ASSIGNMENT =>
Reproduce the listing that follows so that each line matches the original exactly.

PROVIDED MATERIAL =>

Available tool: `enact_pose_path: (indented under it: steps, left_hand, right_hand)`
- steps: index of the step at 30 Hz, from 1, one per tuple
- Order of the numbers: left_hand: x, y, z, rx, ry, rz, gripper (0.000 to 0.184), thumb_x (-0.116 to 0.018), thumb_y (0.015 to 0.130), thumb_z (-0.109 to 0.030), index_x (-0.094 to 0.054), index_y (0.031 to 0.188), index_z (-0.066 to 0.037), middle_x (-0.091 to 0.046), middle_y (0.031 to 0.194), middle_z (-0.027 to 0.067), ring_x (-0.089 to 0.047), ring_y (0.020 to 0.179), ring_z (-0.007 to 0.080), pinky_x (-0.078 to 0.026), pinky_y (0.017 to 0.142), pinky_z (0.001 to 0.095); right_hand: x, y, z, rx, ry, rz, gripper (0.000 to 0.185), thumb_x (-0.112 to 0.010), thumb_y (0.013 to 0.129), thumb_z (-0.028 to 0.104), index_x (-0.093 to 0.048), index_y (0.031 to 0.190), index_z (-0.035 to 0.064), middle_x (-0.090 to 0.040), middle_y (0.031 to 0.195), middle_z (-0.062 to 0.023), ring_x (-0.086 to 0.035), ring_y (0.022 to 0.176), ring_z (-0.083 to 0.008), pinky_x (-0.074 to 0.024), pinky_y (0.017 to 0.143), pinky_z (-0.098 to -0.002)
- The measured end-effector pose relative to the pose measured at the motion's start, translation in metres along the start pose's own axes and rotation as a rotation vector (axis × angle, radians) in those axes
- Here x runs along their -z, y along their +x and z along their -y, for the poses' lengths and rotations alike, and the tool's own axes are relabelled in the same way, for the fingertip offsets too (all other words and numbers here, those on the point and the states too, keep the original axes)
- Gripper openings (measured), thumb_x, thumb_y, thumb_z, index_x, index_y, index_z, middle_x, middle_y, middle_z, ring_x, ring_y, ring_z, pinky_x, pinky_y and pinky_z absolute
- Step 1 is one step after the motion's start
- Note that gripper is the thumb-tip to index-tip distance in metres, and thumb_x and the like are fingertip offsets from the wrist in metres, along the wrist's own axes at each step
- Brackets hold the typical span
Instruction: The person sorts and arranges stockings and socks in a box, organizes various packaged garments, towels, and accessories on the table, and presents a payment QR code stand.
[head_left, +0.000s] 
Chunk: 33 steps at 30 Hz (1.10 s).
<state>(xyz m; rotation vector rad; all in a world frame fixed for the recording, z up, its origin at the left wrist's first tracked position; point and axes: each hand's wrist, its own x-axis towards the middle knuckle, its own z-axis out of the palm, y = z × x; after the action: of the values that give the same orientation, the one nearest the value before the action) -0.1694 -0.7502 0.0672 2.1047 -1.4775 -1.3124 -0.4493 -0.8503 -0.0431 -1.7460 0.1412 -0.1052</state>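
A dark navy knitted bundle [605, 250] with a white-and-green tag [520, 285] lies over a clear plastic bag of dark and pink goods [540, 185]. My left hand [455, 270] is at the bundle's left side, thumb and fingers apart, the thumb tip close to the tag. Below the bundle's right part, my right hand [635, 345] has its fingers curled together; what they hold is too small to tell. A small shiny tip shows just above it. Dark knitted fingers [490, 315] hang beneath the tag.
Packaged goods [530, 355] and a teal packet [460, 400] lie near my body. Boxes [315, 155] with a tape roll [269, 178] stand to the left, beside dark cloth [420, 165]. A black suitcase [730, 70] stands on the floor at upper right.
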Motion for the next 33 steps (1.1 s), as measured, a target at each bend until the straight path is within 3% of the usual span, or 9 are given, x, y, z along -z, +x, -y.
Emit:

ANSWER TO THE EXERCISE =>
Available tool: `enact_pose_path: (indented under it: steps, left_hand, right_hand)`
- steps: index of the step at 30 Hz, from 1, one per tuple
- Order of the numbers: left_hand: x, y, z, rx, ry, rz, gripper (0.000 to 0.184), thumb_x (-0.116 to 0.018), thumb_y (0.015 to 0.130), thumb_z (-0.109 to 0.030), index_x (-0.094 to 0.054), index_y (0.031 to 0.188), index_z (-0.066 to 0.037), middle_x (-0.091 to 0.046), middle_y (0.031 to 0.194), middle_z (-0.027 to 0.067), ring_x (-0.089 to 0.047), ring_y (0.020 to 0.179), ring_z (-0.007 to 0.080), pinky_x (-0.078 to 0.026), pinky_y (0.017 to 0.142), pinky_z (0.001 to 0.095); right_hand: x, y, z, rx, ry, rz, gripper (0.000 to 0.185), thumb_x (-0.112 to 0.010), thumb_y (0.013 to 0.129), thumb_z (-0.028 to 0.104), index_x (-0.093 to 0.048), index_y (0.031 to 0.190), index_z (-0.035 to 0.064), middle_x (-0.090 to 0.040), middle_y (0.031 to 0.195), middle_z (-0.062 to 0.023), ring_x (-0.086 to 0.035), ring_y (0.022 to 0.176), ring_z (-0.083 to 0.008), pinky_x (-0.074 to 0.024), pinky_y (0.017 to 0.143), pinky_z (-0.098 to -0.002)
- The measured end-effector pose relative to the pose measured at the motion's start, translation in metres along the start pose's own axes and rotation as a rotation vector (axis × angle, radians) in those axes
- Here x runs along their -z, y along their +x and z along their -y, for the poses' lengths and rotations alike, and the tool's own axes are relabelled in the same way, for the fingertip offsets too (all other words and numbers here, those on the point and the states too, keep the original axes)
- Gripper openings (measured), thumb_x, thumb_y, thumb_z, index_x, index_y, index_z, middle_x, middle_y, middle_z, ring_x, ring_y, ring_z, pinky_x, pinky_y and pinky_z absolute
- Step 1 is one step after the motion's start
- Note that gripper is the thumb-tip to index-tip distance in metres, and thumb_x and the like are fingertip offsets from the wrist in metres, along the wrist's own axes at each step
- Brackets hold the typical span
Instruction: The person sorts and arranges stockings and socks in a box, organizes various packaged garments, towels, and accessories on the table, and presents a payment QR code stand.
[head_left, +0.000s] 
Chunk: 33 steps at 30 Hz (1.10 s).
<state>(xyz m; rotation vector rad; all in a world frame fixed for the recording, z up, its origin at the left wrist's first tracked position; point and axes: each hand's wrist, its own x-axis towards the middle knuckle, its own z-axis out of the palm, y = z × x; after the action: of the values that give the same orientation, the one nearest the value before the action) -0.1694 -0.7502 0.0672 2.1047 -1.4775 -1.3124 -0.4493 -0.8503 -0.0431 -1.7460 0.1412 -0.1052</state>
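A dark navy knitted bundle [605, 250] with a white-and-green tag [520, 285] lies over a clear plastic bag of dark and pink goods [540, 185]. My left hand [455, 270] is at the bundle's left side, thumb and fingers apart, the thumb tip close to the tag. Below the bundle's right part, my right hand [635, 345] has its fingers curled together; what they hold is too small to tell. A small shiny tip shows just above it. Dark knitted fingers [490, 315] hang beneath the tag.
Packaged goods [530, 355] and a teal packet [460, 400] lie near my body. Boxes [315, 155] with a tape roll [269, 178] stand to the left, beside dark cloth [420, 165]. A black suitcase [730, 70] stands on the floor at upper right.
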Motion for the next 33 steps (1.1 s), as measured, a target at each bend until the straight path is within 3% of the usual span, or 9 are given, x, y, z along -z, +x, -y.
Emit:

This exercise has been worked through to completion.